I just called FedEx, and they did confirm that it will be delivered today by 3pm...
The CSR advised me however that someone pulled the package aside to note that the top of the box was "crushed" and that I needed to carefully inspect the "internal contents" to ensure those were not damaged as well...

I hope the TV Gods are smiling down on me today, and that my new toy is in pristine condition, as I was really looking forward to spending my day calibrating and rewiring my home theater (for real, it's like meditation for me).
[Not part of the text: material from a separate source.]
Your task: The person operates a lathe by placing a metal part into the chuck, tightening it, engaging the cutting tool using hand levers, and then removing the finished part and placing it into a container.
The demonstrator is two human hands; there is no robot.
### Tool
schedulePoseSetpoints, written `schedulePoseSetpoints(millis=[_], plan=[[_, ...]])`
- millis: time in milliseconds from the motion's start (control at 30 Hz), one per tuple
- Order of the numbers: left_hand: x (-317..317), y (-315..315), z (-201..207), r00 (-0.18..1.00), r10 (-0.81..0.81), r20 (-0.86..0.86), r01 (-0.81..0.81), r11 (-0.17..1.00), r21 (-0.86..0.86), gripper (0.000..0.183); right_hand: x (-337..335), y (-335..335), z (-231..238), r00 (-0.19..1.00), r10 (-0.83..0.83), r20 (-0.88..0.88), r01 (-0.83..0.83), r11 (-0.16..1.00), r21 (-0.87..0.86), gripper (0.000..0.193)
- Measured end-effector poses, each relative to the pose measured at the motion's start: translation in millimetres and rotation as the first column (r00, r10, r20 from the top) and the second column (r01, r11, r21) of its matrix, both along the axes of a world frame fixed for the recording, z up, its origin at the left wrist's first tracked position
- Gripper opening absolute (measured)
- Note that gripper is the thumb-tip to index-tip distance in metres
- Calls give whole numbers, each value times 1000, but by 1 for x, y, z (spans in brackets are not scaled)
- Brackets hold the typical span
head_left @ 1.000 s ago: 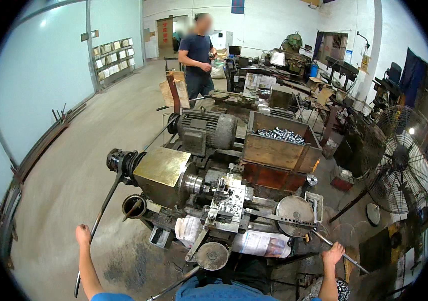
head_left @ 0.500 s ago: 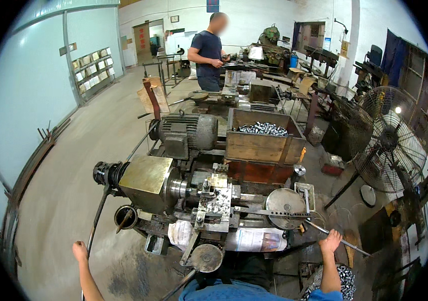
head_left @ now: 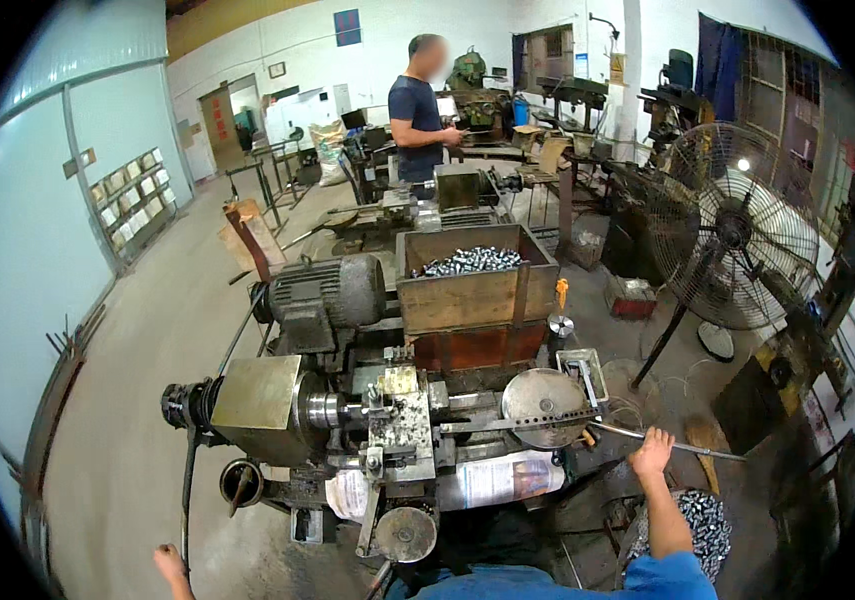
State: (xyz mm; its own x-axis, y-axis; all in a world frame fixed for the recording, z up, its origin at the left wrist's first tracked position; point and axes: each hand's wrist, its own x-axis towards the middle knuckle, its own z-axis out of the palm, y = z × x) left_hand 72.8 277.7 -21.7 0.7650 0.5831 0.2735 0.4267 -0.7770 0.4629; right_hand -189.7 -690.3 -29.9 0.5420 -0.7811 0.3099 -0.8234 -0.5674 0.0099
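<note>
Your left hand (head_left: 169,562): curled beside the dark lever (head_left: 187,495); grip cannot be told.
Your right hand (head_left: 652,453): closed around the steel bar (head_left: 692,447).
Lathe (head_left: 402,425): ahead, between your hands.
Wooden box (head_left: 457,302): behind the lathe, holding metal pieces (head_left: 469,261).

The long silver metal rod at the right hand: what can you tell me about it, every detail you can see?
The long, slender, silver-grey metal rod looks straight and smooth, with a slight shine. In the picture it slopes gently downward to the right, starting near the lower right edge of the flat, round, grey metal disc. The person's bare right hand grips it partway along, covering that stretch. Its outer end shows no visible knob. How its inner end is fastened is too small to tell.
</note>
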Motion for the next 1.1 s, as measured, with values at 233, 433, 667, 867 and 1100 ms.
schedulePoseSetpoints(millis=[233, 433, 667, 867, 1100], plan=[[13, 29, -23, 987, -144, 67, 150, 985, -82, 27, 3, -2, 2, 999, -21, -35, 24, 997, 75, 54], [47, 51, -30, 978, -113, 176, 195, 796, -573, 35, 10, -1, 6, 984, -57, -171, 85, 984, 158, 62], [48, 45, -26, 986, -168, 15, 146, 803, -577, 37, 8, 0, 0, 999, -28, -42, 30, 998, 61, 53], [22, -25, 8, 921, -388, -39, 338, 845, -414, 43, 2, -14, -1, 969, -124, -214, 142, 987, 69, 62], [34, 42, -21, 924, -382, 10, 382, 924, 11, 38, 2, -34, 49, 839, 193, -509, -75, 967, 242, 54]])
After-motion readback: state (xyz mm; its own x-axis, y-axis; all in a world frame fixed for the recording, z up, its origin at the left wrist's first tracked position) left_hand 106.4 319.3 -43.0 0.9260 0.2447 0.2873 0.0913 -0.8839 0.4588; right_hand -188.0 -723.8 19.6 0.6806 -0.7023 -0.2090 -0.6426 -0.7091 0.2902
I send a post once it's all set up.

Dave

PS - Thanks Mike for the link to AVSForum. It's well helpful, and chock-full of useful stuff... and it helps to remind me that no matter how smart I think I am, there will always be people with far more knowledge than I.


----------



## EAGLES20 (Sep 8, 2005)

I have the set that your talking about and I also have the 60" Sony and both we're professionally Calibrated along with my Panny 42' Plasma and I hate to tell you this but the Samsung is not that great of a picture. Both my Sony and My Plasma have way better pictures the blacks are not deep it's just not what I thought it would be. I'm sorry but if you would have posted before you bought it I would have said go another way. Find something wrong with the shipping and don't except it and go to a Best Buy find what you like then go to WWW.TV PREDICTION'S.COM and look for Swami Sez he has great deals through his websites


----------



## Cols Dave (Jul 28, 2007)

I did tons of online research before I purchased the unit (from Amazon)...
The customer reviews have been mixed... some love the unit, others hate it.

_Naturally, it seemed that before I purchased it, I saw mostly positive reviews... now that its on its way, I have been reading more and more bad._

It seems that more high-end users were not impressed, but their expectations may have been a bit higher than mine.

I'm taking a wait and see attitude. I do OK with calibration... and have got a friend who does that for a living (so I can get something professional on the cheap).

For the price, I had to take a chance.

I'll post my impression of the unit (good or bad).

Dave


----------



## Cols Dave (Jul 28, 2007)

EAGLES20 said:


> ... then go to WWW.TV PREDICTION'S.COM and look fo...UOTE]
> PS - I found this TV through his site.


----------



## Cols Dave (Jul 28, 2007)

Impressions of the HLS-5679W 56"

Out of the box the picture quality was atrocious:
- Colors all out of whack
- Rain-bowing left and right
- Jagged edges
- Contrast and Brightness set way to high

After a few hours of calibration *the picture is fantastic*. _I used Eliabs' (from AVSForum) suggested starter settings, and adjusted from there._
Both Standard and High definition pictures not only improved from the factory settings, but are both *superior to my old Sony 52" HD*. The HD, _on both Mpeg2 and Mpeg4_ are fantastic (M4 is still way better, is virtually the same as OTA)

_I, for a long time, had been regretting my switch from TW Cable to D*. I had only been holding on to D* because of the coming HD roll-out... but really hated the way SD looked... and had actually told people to hold off getting D* until the new HD channels were out (that's how bad it looked)._
_I live in Columbus, and the PQ on the three cable companies is great... competition is a great thing... so I was honestly surprised at how poor D* looked._

But now, I think I am seeing the light. *The picture really has improved that much with my new set*.

So, if you couldn't tell, I am quite happy with my new TV.

Is it the very top of the line? No, of course not. For the quality however, I would have expected to pay twice as much... and would recommend to anyone who's budget is in the 2k-4k for a new unit.

Thanks again Mike for pointing me to AVSForum.

Dave


----------